Your instructions: Track down each line below containing the string "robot" and copy it.

Material for this exercise:
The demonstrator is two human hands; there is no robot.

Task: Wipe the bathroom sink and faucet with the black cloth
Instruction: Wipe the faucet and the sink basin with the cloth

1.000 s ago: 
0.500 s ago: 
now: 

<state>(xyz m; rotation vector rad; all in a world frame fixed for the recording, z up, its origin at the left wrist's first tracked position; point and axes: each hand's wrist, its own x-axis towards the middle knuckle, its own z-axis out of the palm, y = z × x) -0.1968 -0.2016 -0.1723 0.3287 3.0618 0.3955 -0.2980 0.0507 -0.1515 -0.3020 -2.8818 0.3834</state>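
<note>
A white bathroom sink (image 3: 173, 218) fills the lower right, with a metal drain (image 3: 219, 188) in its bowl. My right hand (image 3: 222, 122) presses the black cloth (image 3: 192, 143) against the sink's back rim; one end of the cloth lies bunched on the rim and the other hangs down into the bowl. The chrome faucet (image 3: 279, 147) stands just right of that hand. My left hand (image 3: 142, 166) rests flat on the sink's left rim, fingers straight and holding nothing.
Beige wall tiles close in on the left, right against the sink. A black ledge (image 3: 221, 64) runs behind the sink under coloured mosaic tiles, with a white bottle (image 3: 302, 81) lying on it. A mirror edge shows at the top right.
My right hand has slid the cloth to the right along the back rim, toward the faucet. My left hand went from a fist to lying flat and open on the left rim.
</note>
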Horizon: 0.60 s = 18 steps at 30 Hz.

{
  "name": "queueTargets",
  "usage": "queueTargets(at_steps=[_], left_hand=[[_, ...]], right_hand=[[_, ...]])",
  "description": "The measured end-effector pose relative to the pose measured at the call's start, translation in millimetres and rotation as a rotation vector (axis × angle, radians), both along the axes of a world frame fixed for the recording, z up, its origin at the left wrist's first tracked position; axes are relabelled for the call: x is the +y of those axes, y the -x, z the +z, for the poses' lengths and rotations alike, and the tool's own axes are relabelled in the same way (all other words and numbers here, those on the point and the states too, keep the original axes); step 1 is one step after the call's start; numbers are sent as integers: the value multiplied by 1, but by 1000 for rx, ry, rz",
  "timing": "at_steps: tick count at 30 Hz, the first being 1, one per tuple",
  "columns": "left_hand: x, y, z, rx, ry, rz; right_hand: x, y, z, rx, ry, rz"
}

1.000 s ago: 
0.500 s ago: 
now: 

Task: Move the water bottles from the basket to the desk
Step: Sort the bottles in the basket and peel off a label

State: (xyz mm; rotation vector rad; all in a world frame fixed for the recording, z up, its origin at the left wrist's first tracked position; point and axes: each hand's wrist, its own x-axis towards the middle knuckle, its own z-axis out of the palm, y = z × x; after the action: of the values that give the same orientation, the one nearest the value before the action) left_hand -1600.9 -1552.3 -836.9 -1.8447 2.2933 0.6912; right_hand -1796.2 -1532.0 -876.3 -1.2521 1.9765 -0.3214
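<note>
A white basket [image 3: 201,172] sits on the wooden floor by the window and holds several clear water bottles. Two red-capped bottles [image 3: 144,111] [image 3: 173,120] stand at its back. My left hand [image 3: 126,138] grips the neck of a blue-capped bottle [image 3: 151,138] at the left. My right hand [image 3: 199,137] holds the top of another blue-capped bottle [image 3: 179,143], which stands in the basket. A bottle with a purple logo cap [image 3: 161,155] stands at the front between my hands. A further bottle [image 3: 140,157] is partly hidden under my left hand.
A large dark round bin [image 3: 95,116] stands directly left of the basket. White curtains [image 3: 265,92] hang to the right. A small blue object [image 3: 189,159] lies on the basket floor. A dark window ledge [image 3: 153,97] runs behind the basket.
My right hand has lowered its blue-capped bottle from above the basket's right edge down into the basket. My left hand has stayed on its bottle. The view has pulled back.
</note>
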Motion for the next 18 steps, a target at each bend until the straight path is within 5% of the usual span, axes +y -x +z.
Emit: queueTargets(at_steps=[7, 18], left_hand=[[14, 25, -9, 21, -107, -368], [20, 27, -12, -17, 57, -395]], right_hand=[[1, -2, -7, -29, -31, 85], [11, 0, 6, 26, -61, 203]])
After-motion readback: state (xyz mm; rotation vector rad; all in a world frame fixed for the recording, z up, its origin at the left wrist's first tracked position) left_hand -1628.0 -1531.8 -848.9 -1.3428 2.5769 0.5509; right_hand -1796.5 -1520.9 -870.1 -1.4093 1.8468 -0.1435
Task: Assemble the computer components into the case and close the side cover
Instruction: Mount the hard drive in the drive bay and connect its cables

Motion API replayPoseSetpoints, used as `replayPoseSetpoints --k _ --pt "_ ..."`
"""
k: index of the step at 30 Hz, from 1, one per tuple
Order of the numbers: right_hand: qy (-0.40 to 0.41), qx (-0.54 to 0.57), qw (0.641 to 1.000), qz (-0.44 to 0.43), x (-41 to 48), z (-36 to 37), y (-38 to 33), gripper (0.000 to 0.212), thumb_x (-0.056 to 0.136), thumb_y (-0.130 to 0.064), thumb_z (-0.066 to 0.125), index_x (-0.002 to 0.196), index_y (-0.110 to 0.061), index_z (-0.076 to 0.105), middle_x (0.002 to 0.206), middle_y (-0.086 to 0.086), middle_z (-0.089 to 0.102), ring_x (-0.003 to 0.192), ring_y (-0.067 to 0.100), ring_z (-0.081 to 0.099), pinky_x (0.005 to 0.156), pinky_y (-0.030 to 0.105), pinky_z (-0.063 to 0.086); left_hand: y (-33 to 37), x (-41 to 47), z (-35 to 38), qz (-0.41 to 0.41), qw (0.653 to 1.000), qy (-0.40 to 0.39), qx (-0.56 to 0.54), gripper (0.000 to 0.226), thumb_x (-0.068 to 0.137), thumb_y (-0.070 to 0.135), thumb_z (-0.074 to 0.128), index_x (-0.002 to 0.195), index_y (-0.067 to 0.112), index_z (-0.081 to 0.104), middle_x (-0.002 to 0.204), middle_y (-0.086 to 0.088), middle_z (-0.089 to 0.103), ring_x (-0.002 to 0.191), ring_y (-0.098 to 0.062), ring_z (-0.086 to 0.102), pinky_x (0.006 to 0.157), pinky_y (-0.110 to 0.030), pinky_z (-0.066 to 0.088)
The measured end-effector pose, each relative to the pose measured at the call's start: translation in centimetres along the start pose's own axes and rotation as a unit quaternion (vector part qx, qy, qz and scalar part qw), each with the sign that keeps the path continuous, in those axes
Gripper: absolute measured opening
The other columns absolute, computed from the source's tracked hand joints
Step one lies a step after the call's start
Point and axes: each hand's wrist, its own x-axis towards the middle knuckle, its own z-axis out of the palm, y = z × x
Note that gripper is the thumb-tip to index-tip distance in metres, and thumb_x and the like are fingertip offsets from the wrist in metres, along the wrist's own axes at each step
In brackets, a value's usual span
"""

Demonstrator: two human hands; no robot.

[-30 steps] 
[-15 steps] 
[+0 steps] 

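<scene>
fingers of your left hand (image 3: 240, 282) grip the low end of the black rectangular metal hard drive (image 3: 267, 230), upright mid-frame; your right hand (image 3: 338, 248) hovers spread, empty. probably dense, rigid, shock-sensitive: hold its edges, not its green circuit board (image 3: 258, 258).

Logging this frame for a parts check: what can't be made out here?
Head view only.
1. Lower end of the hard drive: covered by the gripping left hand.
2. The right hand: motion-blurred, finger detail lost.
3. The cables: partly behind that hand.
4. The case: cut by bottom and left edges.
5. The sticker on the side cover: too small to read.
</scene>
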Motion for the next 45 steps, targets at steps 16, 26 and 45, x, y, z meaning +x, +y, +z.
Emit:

Exercise output:
The demonstrator is two human hands; there is no robot.
Demonstrator: two human hands; no robot.

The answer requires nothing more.